I’ve been working with a Midwestern community for the past 7 months to improve the quality, efficiency, and value of their healthcare - as measured by public health population status, and the cost and quality of medical services. This experience has reinforced what I’ve been hearing repeatedly for the 28+ years I’ve been working with healthcare challenges: The three most significant areas for improving quality and controlling costs related to illness and healthcare are reducing smoking, increasing exercise, and reducing obesity. (The latter two are connected, but they also have separate and important benefits.)
While I will be writing more about each of these health problems in the coming weeks, (along with many other health policy issues involving innovation, system transformations, and the ongoing debate about health reform legislation), I first wanted to lay out some top line perspectives on smoking, exercise, and obesity.
Smoking While many people think that smoking is no longer common in the United States, the data says otherwise. The chart below from a recent CDC report shows that while smoking rates have declined significantly since the 1960s, about 20% of the US population still smokes.
This report also states, “Tobacco use is the leading cause of preventable illness and death in the United States.” It doesn’t get much simpler than that.
A deeper look into the data also shows that smoking rates vary dramatically by education level achieved:
This makes another great case for the value of education.
Exercise Exercise has gotten lots of attention lately - particularly in the context of obesity. However, exercise has significant benefits aside from weight reduction and control - where is certainly can play a very important role. For example, a January 1, 2010 article “Physical Activity Guidelines for Older Adults” indicates that there is strong evidence that physical activity in adults results in:
Decreased Risk of:
Improved Cognitive Function (in older adults)
In addition, the article also lists improving sleep quality and decreasing the risk of lung and endometrial cancers as benefits where there is moderate evidence.
Another point often missed about exercise is that the type of exercise doesn’t matter too much - just as long as it involves moving in some significant way. For example, pushing a lawnmower and raking up the clippings may be just as beneficial as lifting weights and going for a walk. (Conversely, thumb scrolling on a Blackberry, texting on a cell phone, or pushing buttons on the TV remote don’t count.)
If the benefits of exercise for cancer risk, mental health status, (and even controlling the symptoms of arthritis), were more commonly appreciated, maybe there would be greater emphasis on recommending exercise as part of integrated courses of therapy for a wide range of health problems - particularly since there is evidence that such recommendations are effective: An editorial accompanying the Physical Activity Guidelines article referenced above cites a New Zealand study that found prescribing physical activity and referring people to community resources resulted in an average of 35 more minutes of exercise per patient per week.

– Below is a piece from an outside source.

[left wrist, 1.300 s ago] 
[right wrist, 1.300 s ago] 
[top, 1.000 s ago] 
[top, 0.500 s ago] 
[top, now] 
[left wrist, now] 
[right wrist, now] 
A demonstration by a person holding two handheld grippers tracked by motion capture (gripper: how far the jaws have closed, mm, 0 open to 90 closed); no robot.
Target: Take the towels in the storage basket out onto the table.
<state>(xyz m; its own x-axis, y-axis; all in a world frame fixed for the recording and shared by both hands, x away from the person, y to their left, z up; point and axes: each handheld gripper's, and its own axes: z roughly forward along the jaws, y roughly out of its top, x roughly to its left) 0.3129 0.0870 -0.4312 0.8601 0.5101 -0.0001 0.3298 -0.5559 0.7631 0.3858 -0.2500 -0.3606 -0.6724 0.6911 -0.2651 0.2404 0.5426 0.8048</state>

This editorial also concludes: “By implementing an evidence-based approach to promoting physical activity, we have an opportunity to improve the health of the public - particularly the older population. As a society, we need to increase our commitment to promoting physical activity. To be successful, we need continued leadership and involvement from primary care physicians.”
With all the focus in recent years on obesity, it is still shocking to see the data. Below are the US state obesity maps from the CDC for the years 1985 and 2009.
While comparing these maps is interesting, you can also see an automated slide-show on the CDC’s website that shows the year-to-year changes - click here.
Obesity is clearly a huge problem involving not only medical and nutritional issues, but also broad sociological, cultural, and economic challenges.
There is clearly overlap in the benefits people (and society) can get from stopping smoking, increasing exercise, and weight reduction, so calculating clinical or economic value from any single initiative can be difficult. While the synergistic effects among initiatives creates analytical challenges, it also present opportunities for better real world results. For example, besides helping with weight reduction, increasing exercise (as noted above) improves many other measures of health status and quality of life.
Similarly, smoking, exercise and obesity are all related to diabetes - a disease that is more than just “a little sugar,” and a condition of great concern because of how it decreases quality of life and produces tremendous costs to society. Specifically, diabetes is the leading cause of kidney failure, blindness, and lower leg amputation. And someone with diabetes has the same risk of having a heart attack as someone who has already had a first heart attack.
To close with one example of the bottom line of the bottom line, an estimate in the year 2000 put the US costs of obesity and overweight, (which included how it contributed to diabetes, heart diseases, etc.), at $117 billion/year .
That’s all for now. In the coming weeks I’ll explore how clinical, technological, community-social and “other” advances and interventions can address the issues of smoking, exercise and obesity within the US healthcare system as we move toward transformed financing and delivery systems. As the same time, I’ll also bring some more quantitative perspectives to these issues, since in the current fiscal environment the economic implications of health proposals are of great interest and concern.